Combining Generics, Pre-compilation and Sharing Between Software-Based Processes
Andrew Kennedy and Don Syme. In 2nd workshop on Semantics, Program Analysis and Computing Environments for Memory Management (SPACE), January 2004, Venice, Italy.

We describe problems that have arisen when combining the proposed design for generics for the Microsoft .NET Common Language Runtime (CLR) with two resource-related features supported by the Microsoft CLR implementation: application domains and pre-compilation. Application domains are "software based processes" and the interaction between application domains and generics stems from the fact that code and descriptors are  generated on a per-generic-instantiation basis, and thus instantiations consume resources which are preferably both shareable and recoverable. Pre-compilation runs at install-time to reduce startup overheads. This interacts with application domain unloading: compilation units may contain shareable generated instantiations. The paper describes these interactions and the different approaches that can be used to avoid or ameliorate the problems.

Co-workers

Don Syme and I have been involved since the beginning. Peter Sestoft visited Microsoft for three months in the autumn of 2001, making valuable contributions to the generics design and specification for C#, and writing the first generics code in C# (still present in test suites). Dave Berry visited for six months to work on the Gyro shared source release of generics. Claudio Russo designed and implemented verification (CLR type-checking) for generics. During his internship in summer 2003, Dachuan Yu formalized many aspects of the implementation.

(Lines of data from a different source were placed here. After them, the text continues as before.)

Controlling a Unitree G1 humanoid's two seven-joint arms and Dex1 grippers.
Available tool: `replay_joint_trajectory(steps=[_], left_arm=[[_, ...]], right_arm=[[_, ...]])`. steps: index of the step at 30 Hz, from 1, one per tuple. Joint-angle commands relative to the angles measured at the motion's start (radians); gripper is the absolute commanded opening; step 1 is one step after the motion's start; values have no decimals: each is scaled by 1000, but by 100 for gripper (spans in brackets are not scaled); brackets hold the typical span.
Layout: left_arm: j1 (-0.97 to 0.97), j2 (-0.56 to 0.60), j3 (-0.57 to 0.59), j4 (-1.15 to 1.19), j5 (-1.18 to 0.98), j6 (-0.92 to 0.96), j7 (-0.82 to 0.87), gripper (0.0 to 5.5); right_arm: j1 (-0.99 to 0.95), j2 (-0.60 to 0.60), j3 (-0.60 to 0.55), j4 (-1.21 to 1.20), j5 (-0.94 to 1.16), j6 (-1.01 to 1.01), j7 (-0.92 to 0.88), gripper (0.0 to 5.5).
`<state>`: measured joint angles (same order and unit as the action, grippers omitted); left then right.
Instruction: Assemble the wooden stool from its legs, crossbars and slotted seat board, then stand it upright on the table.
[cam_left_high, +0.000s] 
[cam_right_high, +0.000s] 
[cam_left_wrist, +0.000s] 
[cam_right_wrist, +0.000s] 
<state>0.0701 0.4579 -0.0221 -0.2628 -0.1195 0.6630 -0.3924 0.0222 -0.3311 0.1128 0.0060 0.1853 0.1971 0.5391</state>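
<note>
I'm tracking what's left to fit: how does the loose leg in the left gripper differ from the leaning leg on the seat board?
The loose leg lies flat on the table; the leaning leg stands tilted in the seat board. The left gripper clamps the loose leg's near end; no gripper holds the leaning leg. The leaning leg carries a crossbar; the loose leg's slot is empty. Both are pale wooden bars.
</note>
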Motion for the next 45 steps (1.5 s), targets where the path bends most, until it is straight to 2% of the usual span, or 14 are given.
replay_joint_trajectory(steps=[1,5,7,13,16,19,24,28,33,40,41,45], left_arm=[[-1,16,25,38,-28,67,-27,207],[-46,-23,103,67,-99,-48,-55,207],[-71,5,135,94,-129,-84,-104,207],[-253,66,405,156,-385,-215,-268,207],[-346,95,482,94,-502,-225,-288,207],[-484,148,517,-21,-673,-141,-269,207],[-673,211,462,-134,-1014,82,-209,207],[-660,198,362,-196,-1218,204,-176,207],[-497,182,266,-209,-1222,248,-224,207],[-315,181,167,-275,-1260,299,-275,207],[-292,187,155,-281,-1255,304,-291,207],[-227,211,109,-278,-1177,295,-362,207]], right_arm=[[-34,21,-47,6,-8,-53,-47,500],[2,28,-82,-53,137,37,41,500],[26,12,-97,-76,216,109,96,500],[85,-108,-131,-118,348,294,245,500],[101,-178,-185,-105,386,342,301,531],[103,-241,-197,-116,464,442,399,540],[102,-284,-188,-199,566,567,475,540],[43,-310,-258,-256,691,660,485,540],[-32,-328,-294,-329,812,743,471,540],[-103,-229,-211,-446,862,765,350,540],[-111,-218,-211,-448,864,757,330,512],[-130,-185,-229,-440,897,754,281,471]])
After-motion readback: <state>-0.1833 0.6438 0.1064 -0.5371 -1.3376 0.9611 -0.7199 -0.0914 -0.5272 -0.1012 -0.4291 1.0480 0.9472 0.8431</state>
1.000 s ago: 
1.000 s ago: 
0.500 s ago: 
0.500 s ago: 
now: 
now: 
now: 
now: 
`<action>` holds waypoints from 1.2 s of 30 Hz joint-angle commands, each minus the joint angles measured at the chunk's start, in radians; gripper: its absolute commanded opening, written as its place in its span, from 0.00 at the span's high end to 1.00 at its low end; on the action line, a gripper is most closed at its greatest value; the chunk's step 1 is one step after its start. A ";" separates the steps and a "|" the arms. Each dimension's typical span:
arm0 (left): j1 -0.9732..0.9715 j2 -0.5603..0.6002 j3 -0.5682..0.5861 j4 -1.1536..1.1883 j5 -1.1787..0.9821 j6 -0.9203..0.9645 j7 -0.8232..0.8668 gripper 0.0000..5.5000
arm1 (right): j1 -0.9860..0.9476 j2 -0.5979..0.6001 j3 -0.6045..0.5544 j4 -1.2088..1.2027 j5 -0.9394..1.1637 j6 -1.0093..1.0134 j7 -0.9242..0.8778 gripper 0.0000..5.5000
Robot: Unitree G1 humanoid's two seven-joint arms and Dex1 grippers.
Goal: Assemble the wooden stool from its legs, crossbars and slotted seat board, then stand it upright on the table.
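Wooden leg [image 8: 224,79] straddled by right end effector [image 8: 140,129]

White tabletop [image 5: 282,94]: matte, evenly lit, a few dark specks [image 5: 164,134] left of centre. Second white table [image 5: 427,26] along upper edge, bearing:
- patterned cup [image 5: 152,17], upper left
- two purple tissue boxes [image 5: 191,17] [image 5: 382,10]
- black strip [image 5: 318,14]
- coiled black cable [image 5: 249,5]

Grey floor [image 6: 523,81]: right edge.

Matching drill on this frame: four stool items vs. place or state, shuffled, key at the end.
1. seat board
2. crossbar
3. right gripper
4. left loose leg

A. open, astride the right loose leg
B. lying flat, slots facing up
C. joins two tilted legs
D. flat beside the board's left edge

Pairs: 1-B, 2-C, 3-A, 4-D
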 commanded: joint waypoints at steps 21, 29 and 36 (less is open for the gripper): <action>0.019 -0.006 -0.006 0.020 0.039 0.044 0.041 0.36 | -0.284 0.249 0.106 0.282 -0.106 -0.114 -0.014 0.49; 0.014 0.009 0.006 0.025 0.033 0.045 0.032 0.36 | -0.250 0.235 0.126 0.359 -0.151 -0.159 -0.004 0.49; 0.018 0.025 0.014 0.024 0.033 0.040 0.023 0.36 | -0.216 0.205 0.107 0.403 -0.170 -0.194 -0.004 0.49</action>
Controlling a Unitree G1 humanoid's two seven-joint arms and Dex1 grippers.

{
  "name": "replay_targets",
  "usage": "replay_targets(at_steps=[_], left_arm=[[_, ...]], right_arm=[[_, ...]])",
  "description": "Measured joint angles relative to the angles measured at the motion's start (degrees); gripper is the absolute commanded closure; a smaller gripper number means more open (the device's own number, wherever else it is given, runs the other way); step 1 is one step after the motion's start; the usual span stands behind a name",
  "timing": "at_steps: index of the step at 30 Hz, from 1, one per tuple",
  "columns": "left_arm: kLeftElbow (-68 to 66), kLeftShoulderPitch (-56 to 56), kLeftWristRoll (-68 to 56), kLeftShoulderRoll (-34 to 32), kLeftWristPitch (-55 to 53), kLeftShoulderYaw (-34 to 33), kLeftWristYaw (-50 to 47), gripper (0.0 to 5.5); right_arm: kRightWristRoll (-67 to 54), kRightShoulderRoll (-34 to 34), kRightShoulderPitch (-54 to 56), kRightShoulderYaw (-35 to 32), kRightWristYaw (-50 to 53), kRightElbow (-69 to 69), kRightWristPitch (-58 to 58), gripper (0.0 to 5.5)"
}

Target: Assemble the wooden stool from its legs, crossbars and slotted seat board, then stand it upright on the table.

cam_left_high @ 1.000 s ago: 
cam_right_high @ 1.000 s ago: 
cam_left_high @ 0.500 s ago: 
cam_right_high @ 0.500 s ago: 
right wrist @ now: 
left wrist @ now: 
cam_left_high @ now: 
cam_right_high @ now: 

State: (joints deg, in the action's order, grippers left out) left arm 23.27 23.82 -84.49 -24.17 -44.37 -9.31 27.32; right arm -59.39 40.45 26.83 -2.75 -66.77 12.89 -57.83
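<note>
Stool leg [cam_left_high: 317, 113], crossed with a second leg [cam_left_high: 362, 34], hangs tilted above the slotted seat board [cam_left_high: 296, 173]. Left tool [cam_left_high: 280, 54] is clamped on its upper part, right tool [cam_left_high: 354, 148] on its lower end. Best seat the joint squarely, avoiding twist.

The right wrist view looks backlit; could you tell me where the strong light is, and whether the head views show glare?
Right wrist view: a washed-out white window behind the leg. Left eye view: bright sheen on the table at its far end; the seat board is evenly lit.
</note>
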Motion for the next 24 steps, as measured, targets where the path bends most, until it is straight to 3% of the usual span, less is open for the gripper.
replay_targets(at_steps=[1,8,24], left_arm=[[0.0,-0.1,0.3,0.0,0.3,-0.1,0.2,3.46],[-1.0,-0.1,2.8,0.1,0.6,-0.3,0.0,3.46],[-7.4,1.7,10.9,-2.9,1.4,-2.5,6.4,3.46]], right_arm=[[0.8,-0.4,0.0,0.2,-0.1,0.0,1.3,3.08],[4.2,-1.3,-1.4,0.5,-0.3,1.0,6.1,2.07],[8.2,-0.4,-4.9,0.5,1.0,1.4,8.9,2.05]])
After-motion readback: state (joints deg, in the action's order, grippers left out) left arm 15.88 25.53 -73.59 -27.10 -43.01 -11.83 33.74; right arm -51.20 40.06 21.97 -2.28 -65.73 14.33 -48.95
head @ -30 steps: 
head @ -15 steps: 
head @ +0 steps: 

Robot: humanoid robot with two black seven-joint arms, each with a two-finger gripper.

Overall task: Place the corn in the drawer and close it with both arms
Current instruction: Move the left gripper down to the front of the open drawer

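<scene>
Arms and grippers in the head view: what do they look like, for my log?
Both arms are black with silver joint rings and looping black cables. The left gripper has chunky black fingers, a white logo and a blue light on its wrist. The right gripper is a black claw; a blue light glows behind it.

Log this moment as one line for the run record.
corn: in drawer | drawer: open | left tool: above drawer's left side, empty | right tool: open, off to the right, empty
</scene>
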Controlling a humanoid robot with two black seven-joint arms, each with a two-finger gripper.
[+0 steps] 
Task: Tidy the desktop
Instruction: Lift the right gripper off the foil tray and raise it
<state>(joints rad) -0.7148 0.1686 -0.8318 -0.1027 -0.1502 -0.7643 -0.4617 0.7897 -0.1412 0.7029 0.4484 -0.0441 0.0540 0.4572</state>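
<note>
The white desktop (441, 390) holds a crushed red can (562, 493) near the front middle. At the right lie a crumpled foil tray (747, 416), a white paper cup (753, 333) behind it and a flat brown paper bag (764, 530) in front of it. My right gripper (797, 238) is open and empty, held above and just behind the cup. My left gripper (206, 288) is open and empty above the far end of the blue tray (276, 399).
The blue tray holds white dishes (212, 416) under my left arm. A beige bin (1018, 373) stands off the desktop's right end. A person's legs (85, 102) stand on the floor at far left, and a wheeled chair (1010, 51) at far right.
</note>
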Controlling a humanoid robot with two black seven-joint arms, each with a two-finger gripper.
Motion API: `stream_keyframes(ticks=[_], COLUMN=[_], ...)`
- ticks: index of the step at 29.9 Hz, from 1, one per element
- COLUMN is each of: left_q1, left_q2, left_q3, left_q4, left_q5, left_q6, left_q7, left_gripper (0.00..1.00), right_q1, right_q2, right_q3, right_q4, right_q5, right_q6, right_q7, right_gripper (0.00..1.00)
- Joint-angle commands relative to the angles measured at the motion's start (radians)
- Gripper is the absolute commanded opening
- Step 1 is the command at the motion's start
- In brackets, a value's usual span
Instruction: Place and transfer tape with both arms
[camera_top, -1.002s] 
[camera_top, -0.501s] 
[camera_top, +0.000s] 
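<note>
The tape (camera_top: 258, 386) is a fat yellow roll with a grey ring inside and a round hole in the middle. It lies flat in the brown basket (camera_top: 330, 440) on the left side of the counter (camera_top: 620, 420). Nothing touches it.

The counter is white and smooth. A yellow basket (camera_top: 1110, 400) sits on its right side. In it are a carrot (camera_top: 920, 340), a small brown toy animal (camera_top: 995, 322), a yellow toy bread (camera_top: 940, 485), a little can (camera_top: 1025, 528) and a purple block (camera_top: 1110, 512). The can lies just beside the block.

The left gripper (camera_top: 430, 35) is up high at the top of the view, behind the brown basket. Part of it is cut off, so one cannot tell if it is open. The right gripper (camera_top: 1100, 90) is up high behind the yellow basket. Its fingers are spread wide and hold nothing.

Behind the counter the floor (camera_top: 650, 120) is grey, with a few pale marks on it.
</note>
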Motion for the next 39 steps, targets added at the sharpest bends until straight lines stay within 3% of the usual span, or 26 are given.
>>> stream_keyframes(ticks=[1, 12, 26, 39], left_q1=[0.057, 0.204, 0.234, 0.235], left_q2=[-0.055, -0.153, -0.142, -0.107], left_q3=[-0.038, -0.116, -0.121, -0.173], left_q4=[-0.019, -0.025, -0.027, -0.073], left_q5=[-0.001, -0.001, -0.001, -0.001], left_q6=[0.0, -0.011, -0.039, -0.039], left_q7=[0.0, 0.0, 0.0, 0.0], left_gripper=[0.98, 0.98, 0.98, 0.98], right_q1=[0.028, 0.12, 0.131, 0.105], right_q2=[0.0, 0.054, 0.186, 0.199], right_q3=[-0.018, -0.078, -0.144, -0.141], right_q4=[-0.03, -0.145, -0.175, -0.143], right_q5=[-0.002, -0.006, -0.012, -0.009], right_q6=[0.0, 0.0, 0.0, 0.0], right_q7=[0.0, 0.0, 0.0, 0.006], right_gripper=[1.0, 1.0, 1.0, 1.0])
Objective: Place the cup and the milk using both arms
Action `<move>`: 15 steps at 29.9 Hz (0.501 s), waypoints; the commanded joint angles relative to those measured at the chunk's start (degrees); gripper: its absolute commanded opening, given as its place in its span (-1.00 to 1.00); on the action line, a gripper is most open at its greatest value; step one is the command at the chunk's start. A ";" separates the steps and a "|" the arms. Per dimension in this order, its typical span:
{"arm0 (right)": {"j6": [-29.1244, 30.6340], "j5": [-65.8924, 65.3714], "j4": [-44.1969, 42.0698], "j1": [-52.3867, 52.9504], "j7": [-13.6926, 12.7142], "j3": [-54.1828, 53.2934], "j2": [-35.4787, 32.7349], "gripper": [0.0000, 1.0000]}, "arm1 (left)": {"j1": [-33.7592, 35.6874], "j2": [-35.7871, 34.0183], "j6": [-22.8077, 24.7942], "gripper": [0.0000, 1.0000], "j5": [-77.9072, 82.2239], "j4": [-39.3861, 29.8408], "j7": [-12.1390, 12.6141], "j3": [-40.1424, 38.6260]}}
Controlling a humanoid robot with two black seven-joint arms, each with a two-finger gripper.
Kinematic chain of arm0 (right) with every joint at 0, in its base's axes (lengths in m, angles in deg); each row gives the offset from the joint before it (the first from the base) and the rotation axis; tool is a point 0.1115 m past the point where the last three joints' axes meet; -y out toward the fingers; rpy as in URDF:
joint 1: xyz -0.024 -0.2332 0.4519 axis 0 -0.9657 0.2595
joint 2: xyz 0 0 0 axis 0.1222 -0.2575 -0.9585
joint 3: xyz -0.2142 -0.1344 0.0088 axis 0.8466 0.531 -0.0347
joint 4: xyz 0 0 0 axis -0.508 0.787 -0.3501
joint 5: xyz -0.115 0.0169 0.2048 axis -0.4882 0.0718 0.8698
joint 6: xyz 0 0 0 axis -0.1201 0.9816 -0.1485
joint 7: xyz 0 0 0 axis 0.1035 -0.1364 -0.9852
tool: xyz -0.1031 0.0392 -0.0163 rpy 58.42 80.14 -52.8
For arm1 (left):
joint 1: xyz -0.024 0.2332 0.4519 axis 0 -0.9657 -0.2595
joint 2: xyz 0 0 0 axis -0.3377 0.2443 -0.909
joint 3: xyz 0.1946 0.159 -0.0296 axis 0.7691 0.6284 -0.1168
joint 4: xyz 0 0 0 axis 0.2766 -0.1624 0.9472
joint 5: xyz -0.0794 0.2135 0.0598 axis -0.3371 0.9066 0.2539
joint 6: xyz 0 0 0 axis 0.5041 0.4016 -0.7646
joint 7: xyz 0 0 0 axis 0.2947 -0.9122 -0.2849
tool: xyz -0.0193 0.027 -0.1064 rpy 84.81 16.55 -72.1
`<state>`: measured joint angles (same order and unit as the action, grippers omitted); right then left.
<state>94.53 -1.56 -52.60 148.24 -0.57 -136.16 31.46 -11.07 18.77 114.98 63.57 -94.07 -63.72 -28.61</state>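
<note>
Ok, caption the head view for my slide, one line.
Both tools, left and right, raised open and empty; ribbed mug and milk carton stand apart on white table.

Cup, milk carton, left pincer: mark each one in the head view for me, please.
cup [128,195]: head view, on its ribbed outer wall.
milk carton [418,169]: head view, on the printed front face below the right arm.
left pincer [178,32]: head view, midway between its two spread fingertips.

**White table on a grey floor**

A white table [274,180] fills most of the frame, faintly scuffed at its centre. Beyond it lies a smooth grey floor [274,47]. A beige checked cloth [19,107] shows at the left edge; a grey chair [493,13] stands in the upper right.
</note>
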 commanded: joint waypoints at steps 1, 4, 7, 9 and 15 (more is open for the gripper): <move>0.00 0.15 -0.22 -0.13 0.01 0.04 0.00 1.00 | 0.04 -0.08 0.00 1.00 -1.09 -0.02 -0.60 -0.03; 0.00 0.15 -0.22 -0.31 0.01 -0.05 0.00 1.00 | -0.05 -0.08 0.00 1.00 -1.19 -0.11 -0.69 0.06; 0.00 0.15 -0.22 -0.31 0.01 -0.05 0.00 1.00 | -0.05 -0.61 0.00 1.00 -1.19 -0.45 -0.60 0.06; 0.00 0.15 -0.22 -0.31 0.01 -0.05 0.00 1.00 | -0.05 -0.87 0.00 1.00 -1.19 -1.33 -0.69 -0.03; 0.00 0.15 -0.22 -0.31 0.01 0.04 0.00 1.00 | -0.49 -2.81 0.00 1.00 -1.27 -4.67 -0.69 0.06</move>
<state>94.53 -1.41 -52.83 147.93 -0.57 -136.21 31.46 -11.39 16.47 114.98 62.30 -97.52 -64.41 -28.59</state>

Then of course, there are countless folks in the Microsoft product teams (CLR, C#, and others). I'd like to pick out Jim Miller (Program Manager, now Architect, CLR team), Vance Morrison (JIT dev lead, CLR team) and Anders Hejlsberg (principal designer of C#) who were supportive from the earliest days, and Jim Hogg (Program Manager, CLR team) and Jason Zander (Product Unit Manager, CLR team) who were instrumental in pushing the "OK" button to ship the feature. Also Chris Brumme and Patrick Dussud (architects, CLR team), Peter Golde and Peter Hallam (devs, C# team), Dario Russi, Sean Trowbridge, Shri Borde, Simon Hall and Chris King (devs, CLR team), and Marcelo Birnbach (tester, CLR team).

Related work

Java now supports generics, in JDK version 1.5. The Java Generics design, based on the earlier GJ compiler of Bracha, Odersky, Stoutamire, and Wadler, takes a different approach from .NET. Rather than extend the JVM with support for generics, the feature is "compiled away" by the Java compiler. Furthermore, existing non-generic Java libraries can be "retrofitted" with generic types. These design choices make the design less flexible than ours: in particular, generic types can be instantiated only with reference types (e.g. string or object) and not with primitive types (e.g. float or int), and type information is not preserved at runtime, so objects with distinct source types such as List<string> and List<object> cannot be distinguished by run-time type tests. On the other hand, our flexible design baked into the CLR was a lot more difficult to implement, as Don and I will testify ;-)